What is being asked → Transcribe the lines below exactly. No image belongs in the transcription.

Data shown →

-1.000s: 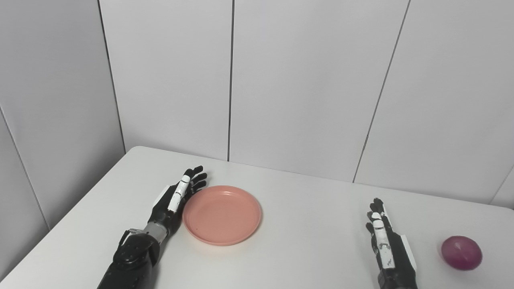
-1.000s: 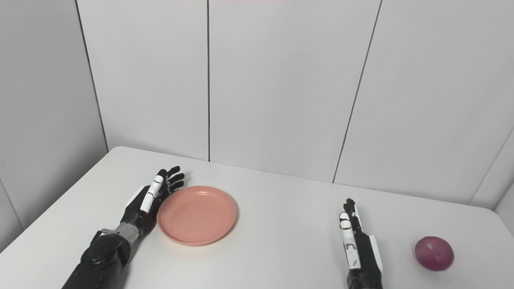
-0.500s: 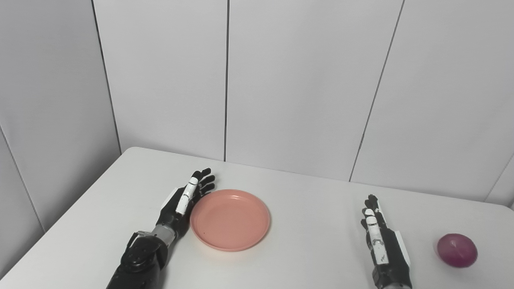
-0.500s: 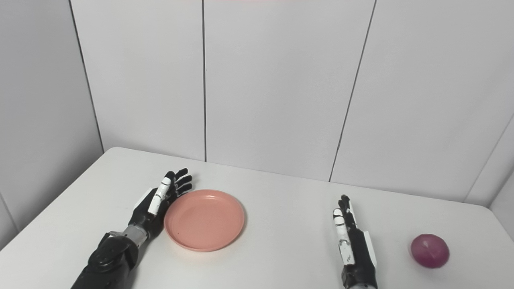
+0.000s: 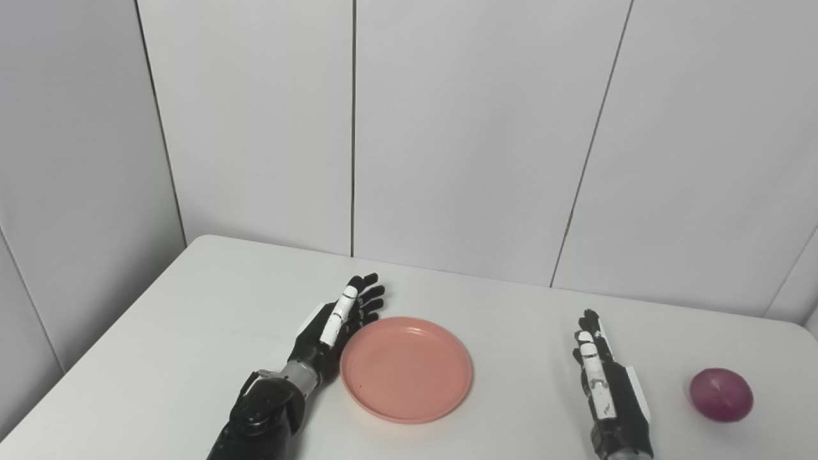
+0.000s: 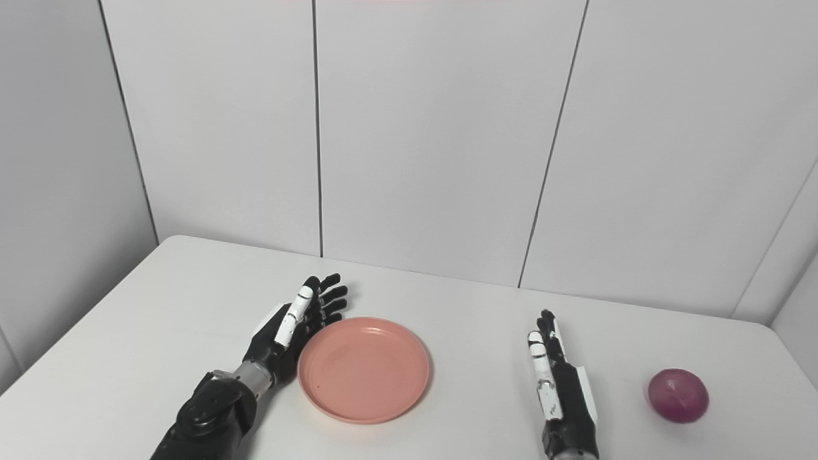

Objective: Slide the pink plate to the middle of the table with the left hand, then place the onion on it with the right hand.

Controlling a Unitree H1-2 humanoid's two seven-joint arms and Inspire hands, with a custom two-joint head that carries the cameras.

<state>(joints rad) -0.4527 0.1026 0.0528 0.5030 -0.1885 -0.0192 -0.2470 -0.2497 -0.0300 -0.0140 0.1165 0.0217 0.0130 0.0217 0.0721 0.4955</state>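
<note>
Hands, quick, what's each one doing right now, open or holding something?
Left hand: open, flat against the plate rim.
Right hand: open, holding nothing.

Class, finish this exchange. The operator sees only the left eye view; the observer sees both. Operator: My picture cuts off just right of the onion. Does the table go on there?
Observer: Yes. In the right eye view the table carries on bare past the onion to its right edge, which runs toward the camera.
Operator: And what lies past that edge?
Observer: A pale side wall rises beyond it, next to the table's rounded far corner.
</note>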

Your response →
-1.000s: 
-1.000s: 
-0.500s: 
-0.500s: 
+0.000s: 
+0.000s: 

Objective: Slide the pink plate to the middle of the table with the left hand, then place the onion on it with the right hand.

Controlling a Unitree H1-2 humanoid's two seven-joint arms and Inspire hands, with a custom two-joint head that carries the cameras.

<state>(joints rad) -0.4527 0.1026 0.0528 0.5030 -0.1885 -0.0192 -0.2470 -0.2497 -0.0300 -0.0140 0.1165 0.0217 0.0130 0.0217 0.0721 0.4955</state>
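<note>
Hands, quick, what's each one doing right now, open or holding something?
Left hand: open, flat against the plate rim.
Right hand: open, holding nothing.

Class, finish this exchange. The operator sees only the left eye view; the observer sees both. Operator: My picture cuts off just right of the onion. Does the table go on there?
Observer: Yes. In the right eye view the table carries on bare past the onion to its right edge, which runs toward the camera.
Operator: And what lies past that edge?
Observer: A pale side wall rises beyond it, next to the table's rounded far corner.
</note>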

The exercise contains no remaining tasks.